_Task description_
Here are some records; copy every line that holds the word "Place".

_Records supplied_

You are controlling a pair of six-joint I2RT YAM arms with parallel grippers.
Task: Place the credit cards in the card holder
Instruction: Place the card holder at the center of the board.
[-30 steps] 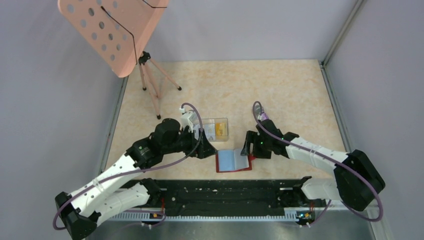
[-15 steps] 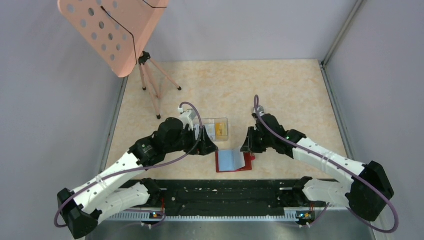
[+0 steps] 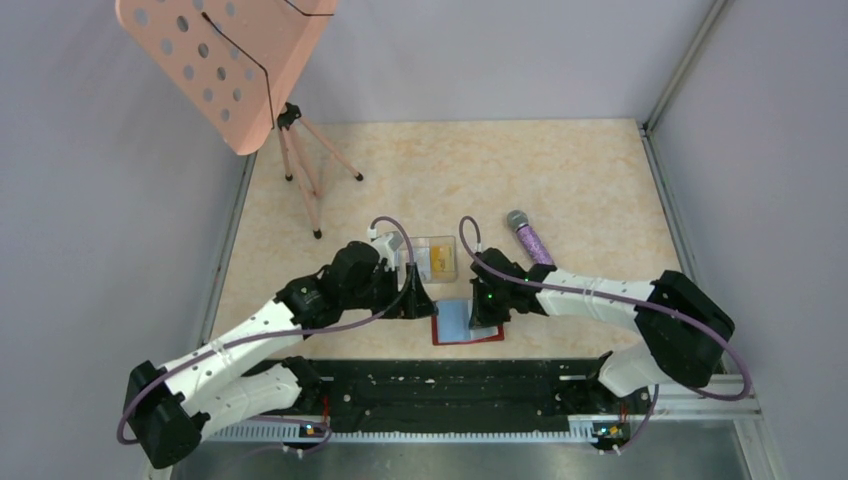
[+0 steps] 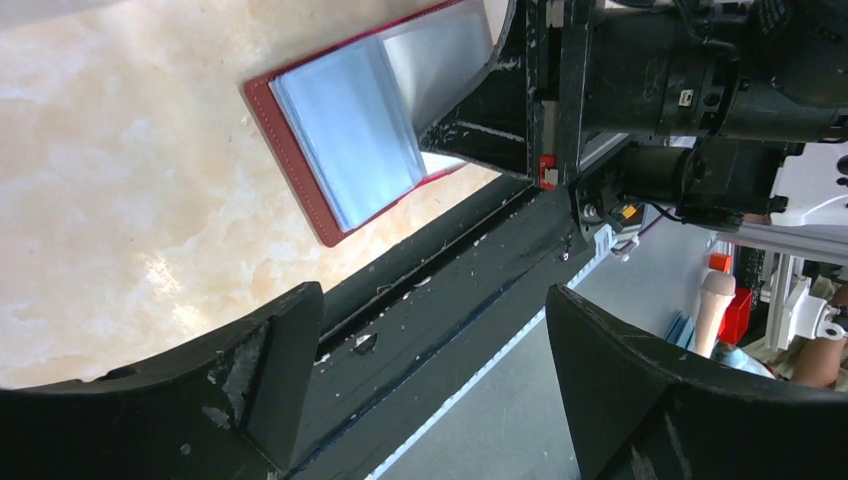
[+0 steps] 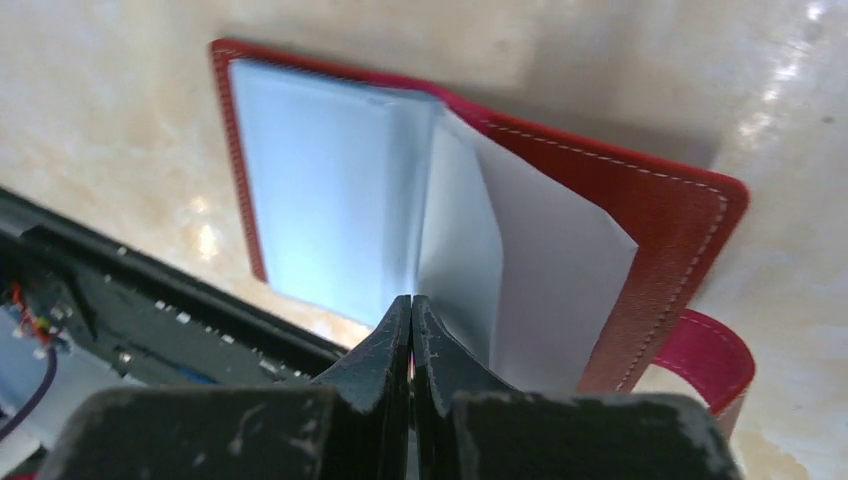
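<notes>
The credit cards are seen in a clear box on the tabletop, just behind the open red card holder. The left gripper is held wide open beside the holder. The right gripper is pressed closed at a sleeve edge. A microphone lies nearby.

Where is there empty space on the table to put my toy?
The far middle of the table, between the stand and the microphone, is bare. So is the right side, past the microphone to the wall. The near middle is crowded: box, holder, left pincer and right pincer huddle together.
</notes>
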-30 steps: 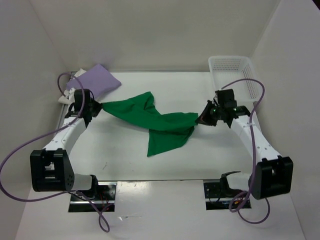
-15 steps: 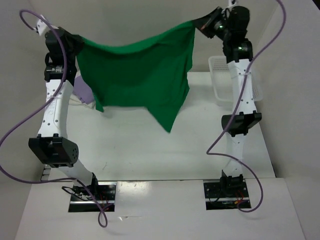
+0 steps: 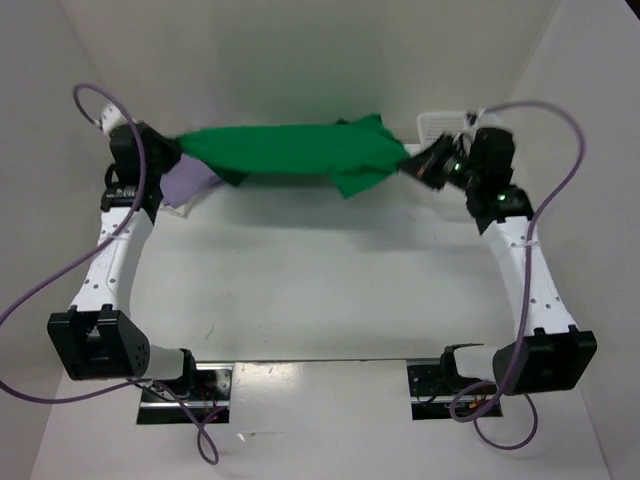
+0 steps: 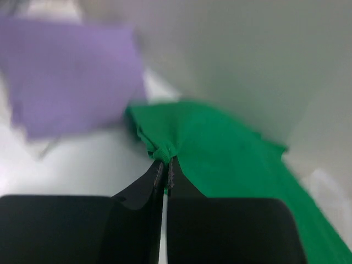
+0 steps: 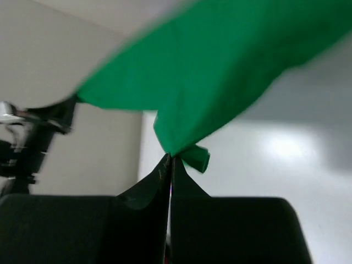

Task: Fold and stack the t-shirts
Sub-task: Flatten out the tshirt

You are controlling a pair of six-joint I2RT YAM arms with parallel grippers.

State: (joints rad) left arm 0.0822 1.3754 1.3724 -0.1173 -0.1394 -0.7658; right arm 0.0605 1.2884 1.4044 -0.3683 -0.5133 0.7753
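Lowering after high lift: left gripper (image 4: 165, 165), right gripper (image 5: 169, 158) each clamped on edge of green t-shirt (image 3: 290, 150), now stretched low across upper centre (hung tall moment ago). Spread for folding seems ready. Lilac t-shirt (image 3: 185, 187) lies upper left.

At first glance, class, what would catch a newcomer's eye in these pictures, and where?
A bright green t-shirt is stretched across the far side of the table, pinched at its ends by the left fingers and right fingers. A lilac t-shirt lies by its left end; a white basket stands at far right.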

_Output below_
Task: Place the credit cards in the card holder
Instruction: Place the card holder at the center of the board.

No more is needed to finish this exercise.